## What you will do
When writing out the entries below, keep only the lines from the line with "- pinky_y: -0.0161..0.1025" to the line with "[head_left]", both included, exactly as they are, and leave the pictures aside.

Records for processing below:

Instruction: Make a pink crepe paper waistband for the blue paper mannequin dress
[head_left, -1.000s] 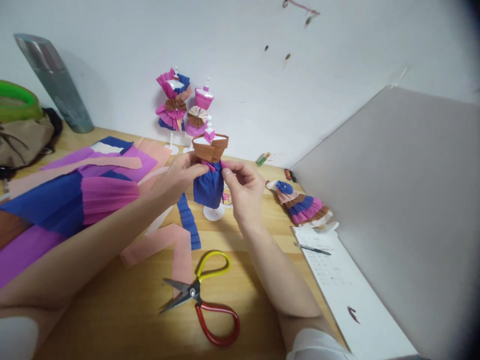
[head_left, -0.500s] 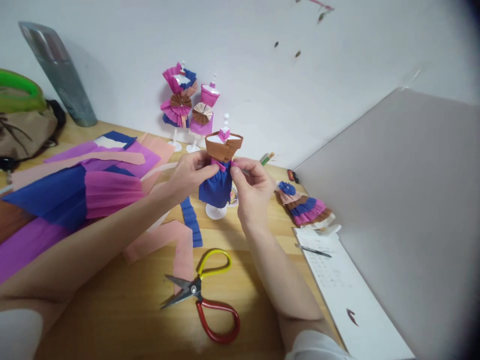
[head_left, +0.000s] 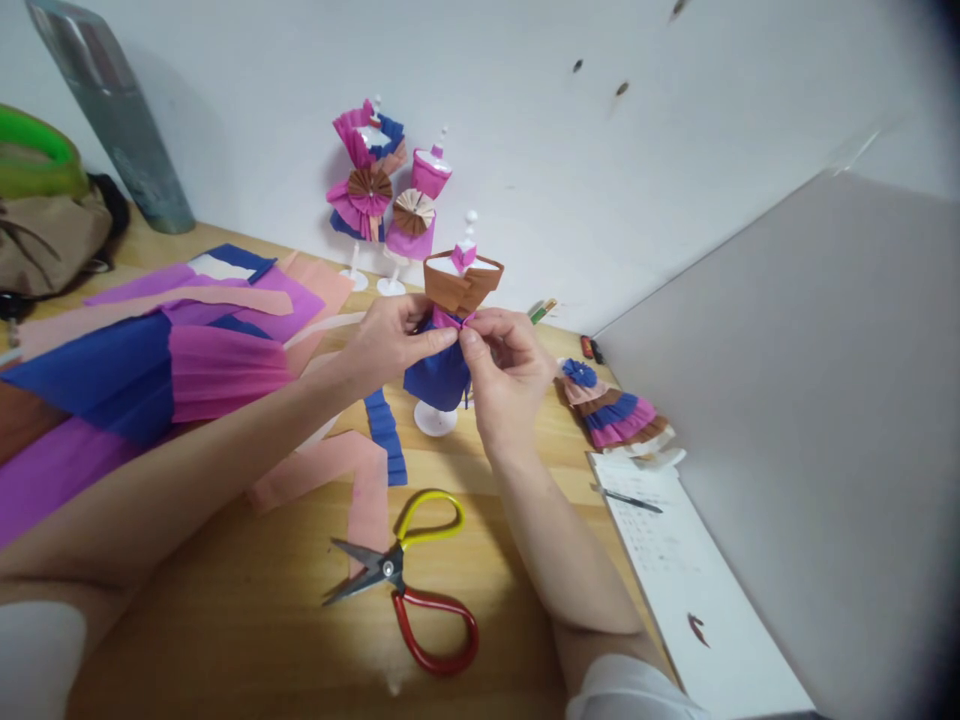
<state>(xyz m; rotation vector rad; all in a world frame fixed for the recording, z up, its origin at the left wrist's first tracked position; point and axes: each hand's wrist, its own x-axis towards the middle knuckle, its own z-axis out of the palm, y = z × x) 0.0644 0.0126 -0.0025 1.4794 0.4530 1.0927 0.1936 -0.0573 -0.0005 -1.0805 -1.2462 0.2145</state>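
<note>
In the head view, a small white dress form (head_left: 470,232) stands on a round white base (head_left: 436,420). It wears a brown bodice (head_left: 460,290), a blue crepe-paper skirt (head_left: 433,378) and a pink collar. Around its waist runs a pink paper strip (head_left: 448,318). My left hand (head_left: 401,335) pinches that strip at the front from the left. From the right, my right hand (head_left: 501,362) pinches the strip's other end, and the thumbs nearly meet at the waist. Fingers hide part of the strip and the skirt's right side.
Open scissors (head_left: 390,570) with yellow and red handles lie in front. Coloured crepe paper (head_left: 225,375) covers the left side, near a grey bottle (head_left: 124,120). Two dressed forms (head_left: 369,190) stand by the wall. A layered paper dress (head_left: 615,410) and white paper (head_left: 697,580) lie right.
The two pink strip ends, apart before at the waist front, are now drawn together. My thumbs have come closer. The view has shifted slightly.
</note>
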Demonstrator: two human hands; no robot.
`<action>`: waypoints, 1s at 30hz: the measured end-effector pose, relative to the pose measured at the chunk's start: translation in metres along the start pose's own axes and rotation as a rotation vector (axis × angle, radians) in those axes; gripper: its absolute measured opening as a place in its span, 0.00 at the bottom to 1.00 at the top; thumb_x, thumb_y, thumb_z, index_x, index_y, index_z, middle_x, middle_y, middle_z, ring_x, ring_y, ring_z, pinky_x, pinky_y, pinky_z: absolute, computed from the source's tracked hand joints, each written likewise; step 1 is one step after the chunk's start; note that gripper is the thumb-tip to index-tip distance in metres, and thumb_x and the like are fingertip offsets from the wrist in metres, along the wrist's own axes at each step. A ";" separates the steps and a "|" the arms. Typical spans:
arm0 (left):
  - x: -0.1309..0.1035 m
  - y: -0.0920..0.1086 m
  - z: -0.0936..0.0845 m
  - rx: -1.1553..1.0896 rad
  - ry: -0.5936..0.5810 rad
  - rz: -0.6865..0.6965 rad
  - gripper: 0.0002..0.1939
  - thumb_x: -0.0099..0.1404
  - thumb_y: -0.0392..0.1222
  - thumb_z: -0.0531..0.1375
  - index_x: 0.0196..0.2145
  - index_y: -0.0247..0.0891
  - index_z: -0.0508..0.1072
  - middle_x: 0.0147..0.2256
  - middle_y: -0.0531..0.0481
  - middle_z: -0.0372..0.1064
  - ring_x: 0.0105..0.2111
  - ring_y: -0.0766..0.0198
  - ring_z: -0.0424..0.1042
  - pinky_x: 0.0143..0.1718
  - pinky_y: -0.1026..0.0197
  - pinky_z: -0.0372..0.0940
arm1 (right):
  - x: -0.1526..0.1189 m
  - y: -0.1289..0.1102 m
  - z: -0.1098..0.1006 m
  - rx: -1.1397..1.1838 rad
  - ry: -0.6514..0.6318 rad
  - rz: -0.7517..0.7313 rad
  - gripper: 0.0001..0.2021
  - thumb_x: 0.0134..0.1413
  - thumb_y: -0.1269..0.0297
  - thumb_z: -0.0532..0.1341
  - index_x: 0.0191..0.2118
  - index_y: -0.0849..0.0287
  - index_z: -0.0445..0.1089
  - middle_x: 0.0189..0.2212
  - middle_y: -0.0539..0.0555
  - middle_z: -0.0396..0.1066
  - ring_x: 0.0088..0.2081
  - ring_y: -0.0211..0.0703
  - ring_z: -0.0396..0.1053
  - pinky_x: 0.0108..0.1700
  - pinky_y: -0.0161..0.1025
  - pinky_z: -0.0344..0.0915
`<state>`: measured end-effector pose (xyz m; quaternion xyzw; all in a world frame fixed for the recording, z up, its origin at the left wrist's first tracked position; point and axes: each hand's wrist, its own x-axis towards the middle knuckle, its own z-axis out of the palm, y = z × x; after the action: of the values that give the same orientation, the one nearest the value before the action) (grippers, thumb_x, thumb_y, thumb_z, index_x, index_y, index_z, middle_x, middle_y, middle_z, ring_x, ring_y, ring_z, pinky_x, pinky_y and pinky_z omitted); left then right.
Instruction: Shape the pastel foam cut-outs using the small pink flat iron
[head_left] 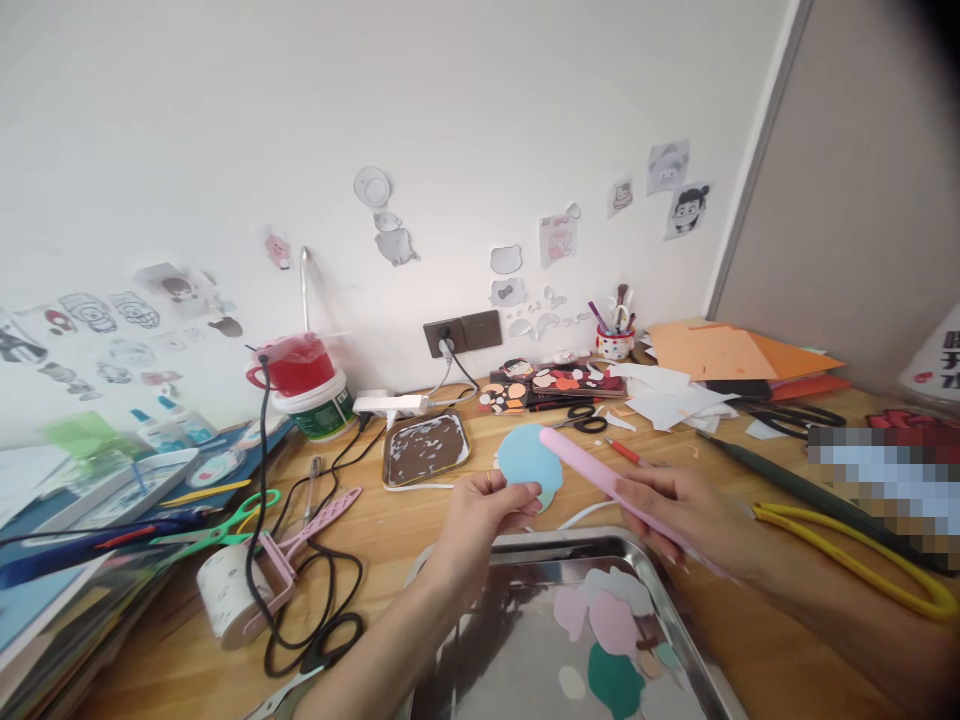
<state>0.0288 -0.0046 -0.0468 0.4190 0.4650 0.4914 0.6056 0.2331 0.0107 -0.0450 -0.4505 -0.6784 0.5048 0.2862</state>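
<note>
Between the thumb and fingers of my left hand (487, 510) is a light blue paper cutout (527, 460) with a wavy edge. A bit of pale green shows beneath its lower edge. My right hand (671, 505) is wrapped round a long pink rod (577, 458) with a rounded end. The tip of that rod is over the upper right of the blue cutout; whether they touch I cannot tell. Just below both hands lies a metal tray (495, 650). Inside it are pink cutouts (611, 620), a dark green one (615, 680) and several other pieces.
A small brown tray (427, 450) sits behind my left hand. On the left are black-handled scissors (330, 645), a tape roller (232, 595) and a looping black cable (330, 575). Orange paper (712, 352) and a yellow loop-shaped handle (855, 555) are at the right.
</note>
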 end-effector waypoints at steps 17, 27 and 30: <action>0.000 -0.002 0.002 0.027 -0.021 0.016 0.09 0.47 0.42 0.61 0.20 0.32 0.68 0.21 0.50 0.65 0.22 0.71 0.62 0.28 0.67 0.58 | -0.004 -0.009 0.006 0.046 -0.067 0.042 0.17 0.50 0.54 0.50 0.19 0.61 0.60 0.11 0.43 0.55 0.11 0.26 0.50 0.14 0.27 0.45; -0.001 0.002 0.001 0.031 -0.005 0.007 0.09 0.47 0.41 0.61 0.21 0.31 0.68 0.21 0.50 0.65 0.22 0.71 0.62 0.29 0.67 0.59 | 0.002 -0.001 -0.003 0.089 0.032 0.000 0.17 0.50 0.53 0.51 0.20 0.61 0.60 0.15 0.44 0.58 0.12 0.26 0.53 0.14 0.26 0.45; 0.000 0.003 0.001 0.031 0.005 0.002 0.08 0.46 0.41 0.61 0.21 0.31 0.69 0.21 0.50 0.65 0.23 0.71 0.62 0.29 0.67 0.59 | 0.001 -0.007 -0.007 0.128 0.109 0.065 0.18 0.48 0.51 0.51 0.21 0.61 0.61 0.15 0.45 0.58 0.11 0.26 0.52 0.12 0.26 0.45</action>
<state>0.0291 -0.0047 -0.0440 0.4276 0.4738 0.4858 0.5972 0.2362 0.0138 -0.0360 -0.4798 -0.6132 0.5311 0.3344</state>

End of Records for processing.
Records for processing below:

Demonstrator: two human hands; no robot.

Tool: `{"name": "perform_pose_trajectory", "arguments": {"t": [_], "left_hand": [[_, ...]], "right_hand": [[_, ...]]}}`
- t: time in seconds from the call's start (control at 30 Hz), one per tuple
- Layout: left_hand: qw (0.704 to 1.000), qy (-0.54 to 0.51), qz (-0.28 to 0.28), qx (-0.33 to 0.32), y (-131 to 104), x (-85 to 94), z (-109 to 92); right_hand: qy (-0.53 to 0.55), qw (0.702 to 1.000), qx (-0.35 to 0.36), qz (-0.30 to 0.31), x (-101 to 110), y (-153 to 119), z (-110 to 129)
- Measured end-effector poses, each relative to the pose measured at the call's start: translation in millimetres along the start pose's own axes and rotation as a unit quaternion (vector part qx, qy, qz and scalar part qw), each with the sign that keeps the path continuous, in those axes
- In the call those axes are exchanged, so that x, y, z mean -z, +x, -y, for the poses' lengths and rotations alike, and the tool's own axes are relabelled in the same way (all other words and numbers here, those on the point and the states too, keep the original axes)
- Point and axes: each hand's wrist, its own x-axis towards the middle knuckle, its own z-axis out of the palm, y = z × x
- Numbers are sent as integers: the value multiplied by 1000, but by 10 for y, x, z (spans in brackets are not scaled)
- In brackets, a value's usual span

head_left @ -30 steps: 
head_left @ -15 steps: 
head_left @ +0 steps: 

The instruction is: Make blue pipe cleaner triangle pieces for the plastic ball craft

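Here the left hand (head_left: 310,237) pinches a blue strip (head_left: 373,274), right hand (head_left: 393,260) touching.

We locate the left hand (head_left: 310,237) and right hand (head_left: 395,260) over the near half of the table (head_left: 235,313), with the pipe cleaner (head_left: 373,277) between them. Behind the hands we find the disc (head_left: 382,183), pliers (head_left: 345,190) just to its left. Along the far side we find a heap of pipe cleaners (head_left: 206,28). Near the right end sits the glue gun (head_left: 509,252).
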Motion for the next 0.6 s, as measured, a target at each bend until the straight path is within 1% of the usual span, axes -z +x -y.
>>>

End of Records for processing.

## Written response
  - pinky_y: -0.0161..0.1025
  - pinky_z: -0.0344..0.0915
`<state>`: measured end-effector pose (xyz m; quaternion xyzw; all in a world frame fixed for the recording, z up, its origin at the left wrist's first tracked position; point and axes: each hand's wrist, its own x-axis towards the middle knuckle, its own z-axis out of the palm, y = z × x; after the action: of the values that give the same orientation, the one nearest the value before the action) (grippers, thumb_x, thumb_y, thumb_z, index_x, index_y, index_z, middle_x, middle_y, middle_z, ring_x, ring_y, ring_z, pinky_x, pinky_y and pinky_z omitted); left then right.
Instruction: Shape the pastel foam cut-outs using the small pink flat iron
[head_left] 

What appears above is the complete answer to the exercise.